Control is also a major differentiator when it comes to marketing measurement. Perhaps the proudest claim of database marketers is that all their efforts are highly and precisely measurable. Reality is a bit more messy, but it’s true that database marketing does support proper champion/challenger testing for companies willing to make the investment. Digital marketing also supports such testing. But many digital efforts involve display advertising where at least some of the value comes from exposures that do not prompt immediate, measurable activity. This is another area where digital marketing more closely resembles traditional mass media advertising than anything else. In fact, digital marketers increasingly base their measurements on consumer panels and surveys, almost precisely duplicating the conventional mass media approach. Again, the fundamental point is a difference in attitude: database marketers treat precise measurement as their ideal, even though they realize it isn’t fully attainable. Digital marketing doesn’t permit that illusion, so its practitioners can more easily accept less exact approaches.

By now I’ve probably annoyed many of my friends in both the database and digital marketing industries. Let me make clear that I’m not arguing that database marketing is obsolete or somehow inferior to digital marketing. They do different things and will coexist, just as mass media survived when database marketing appeared. In fact, good marketers will learn to integrate them effectively, letting each do what it does best. Actually, I’d argue that rule- and data-driven Website personalization has more in common with classic database marketing than with most digital marketing methods. In that case, integration between the two types of marketing happens within the Web site itself.

Nor am I arguing that database and digital marketing have nothing in common. Both are, obviously, dependent on technology and both are measurable in their own ways. Both work with customer databases – in fact, as digital marketers get better at capturing and integrating customer data, they will find themselves increasingly reliant on database marketing techniques. And, of course, both ultimately perform the basic marketing tasks of understanding their customers and using that knowledge effectively.

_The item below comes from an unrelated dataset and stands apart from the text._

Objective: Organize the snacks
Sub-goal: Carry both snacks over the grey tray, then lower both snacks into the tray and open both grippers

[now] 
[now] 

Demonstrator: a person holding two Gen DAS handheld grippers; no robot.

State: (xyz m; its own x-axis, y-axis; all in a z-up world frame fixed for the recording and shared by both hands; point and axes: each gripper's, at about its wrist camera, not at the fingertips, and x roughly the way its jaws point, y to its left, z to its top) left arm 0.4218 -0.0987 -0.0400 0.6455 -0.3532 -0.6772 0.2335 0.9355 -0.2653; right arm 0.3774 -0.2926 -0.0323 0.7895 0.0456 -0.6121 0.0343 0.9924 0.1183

Rather, I’m trying to show that different skills and assumptions are needed for success in the two areas, and to suggest that this makes it difficult for people and organizations to transition from one to the other. This, in my opinion, is why the direct marketing agencies, marketing service providers and marketing software vendors who dominate the database marketing industry have not transferred their leadership to the digital marketing channels. The only new medium they easily adopted was email, but that was essentially database marketing to begin with.

This doesn’t mean that database marketing vendors are inevitably doomed or trapped in a shrinking specialty. But it does mean that those firms must recognize the fundamental differences between their old industry and the new one. They cannot make the easy but false assumption that digital marketing is a natural extension of database marketing techniques. Only the marketers and vendors who aggressively embrace digital marketing in its own terms will be able to lead the new industry.